*YOUR GOAL:* What lines of the listing below contain the word "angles"? Copy each of them out.
========================
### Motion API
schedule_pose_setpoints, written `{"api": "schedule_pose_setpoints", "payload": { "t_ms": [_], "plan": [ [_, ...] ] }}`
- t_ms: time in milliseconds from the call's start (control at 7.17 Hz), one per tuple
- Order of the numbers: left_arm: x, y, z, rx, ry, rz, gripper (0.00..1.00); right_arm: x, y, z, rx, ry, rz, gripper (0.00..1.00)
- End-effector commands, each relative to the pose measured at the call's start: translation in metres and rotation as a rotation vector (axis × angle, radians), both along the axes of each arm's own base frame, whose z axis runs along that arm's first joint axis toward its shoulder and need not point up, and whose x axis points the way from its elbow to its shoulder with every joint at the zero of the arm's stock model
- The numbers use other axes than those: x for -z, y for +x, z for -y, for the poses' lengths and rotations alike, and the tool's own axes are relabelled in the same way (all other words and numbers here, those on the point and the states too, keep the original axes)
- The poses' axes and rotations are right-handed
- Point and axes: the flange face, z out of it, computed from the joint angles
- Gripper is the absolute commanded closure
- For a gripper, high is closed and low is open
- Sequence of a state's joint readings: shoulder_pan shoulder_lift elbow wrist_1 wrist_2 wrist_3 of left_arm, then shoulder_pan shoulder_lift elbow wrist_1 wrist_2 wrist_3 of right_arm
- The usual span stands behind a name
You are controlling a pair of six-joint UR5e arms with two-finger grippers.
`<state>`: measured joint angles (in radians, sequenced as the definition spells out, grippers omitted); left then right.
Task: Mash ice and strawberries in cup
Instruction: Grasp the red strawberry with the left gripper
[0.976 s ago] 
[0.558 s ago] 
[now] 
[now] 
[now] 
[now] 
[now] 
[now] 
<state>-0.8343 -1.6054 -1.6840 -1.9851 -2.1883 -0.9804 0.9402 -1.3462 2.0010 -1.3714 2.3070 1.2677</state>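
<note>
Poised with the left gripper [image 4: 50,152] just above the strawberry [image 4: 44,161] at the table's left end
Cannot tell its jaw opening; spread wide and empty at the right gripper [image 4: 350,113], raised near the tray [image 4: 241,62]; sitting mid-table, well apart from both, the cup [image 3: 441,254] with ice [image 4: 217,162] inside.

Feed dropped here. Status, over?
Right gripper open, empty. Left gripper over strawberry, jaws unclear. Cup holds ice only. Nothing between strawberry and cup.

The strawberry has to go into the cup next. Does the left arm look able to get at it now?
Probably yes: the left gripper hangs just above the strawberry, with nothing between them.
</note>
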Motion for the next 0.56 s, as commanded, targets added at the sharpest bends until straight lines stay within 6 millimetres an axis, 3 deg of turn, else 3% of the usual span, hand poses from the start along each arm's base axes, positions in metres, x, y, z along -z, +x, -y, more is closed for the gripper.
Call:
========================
*SOLVED PROBLEM:*
- Point and axes: the flange face, z out of it, computed from the joint angles
`<state>`: measured joint angles (in radians, sequenced as the definition spells out, grippers omitted); left then right.

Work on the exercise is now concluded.